Андрей спокойно изучающе смотрел на него. 

— Мне очень жаль, что вам довелось пережить такое. – Глеб расслышал в своем голосе виноватые нотки. – Но я правда не думаю, что все это как-то связано… 

Молчание. 

— Простите. – Глеб несмело поднялся. 

С него хватит этих сожженных пепельных глаз, которые, казалось, норовили забраться к нему под кожу. Этого душного зала и странного разговора. Нужно поскорее убраться отсюда! Но не успел Глеб сделать шаг в направлении двери, как почувствовал знакомое покалывание, стремительно расходящееся по телу. 

Его покрывала тонкая заряженная паутина, нити которой тянулись во все стороны, опутывая все помещение. Разрывая их, Глеб попробовал снова повернуться к Андрею, и в этот момент медовый голос несчастной истосковавшейся по мужским ласкам дивы, заполнивший зал, начал заикаться.

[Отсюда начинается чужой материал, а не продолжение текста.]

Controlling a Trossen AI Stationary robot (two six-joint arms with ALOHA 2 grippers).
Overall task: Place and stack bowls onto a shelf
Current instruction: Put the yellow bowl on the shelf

Теперь он с трудом пробивался сквозь помехи и черствый хрип в динамиках. 

Парень, дежуривший за стойкой, недоуменно уставился на рядом стоящую колонку. Потом подошел к ней и проверил соединение – аккуратно подергал шнур, отходящий вниз, к полу. Голос дивы исчез, утонул в накатывающих невидимых радиоволнах, уступив место кому-то другому. 

Тихий, едва различимый шепот, наполненный противоестественным страхом:          

Нет, нет, этого не может быть, не может быть… 

Глеб, как загипнотизированный, не мог оторваться от лица Андрея, снова скрытого козырьком бейсболки. Глаза под ним вспыхивали, словно лампочки при перепаде напряжения.                

Он просто псих, сумасшедший, чертов изгой, ему нельзя верить… 

Парень за стойкой шарахнулся назад, к барным полкам. Шепот в колонках становился все громче, назойливее и наконец сорвался на крик: 

НУЖНО УБИРАТЬСЯ ОТСЮДА! УБИРАТЬСЯ..! 

«Хватит», – попросил Глеб. 

Глаза, пронзающие его насквозь, погасли. 

В пустой зал снова ворвался знакомый манящий голос, клявшийся кому-то в вечной любви. Стеклянные бокалы, выставленные на стойке, слегка подрагивали, сталкиваясь: получался тонкий мелодичный звон, тут же напомнивший Глебу о чем-то давнем и ужасном. Ноги подкосились, и он опустился на стул. 

Парень за стойкой, все еще растерянно косясь на колонки, пытался принять рабочий вид. Андрей безучастно сидел в стороне.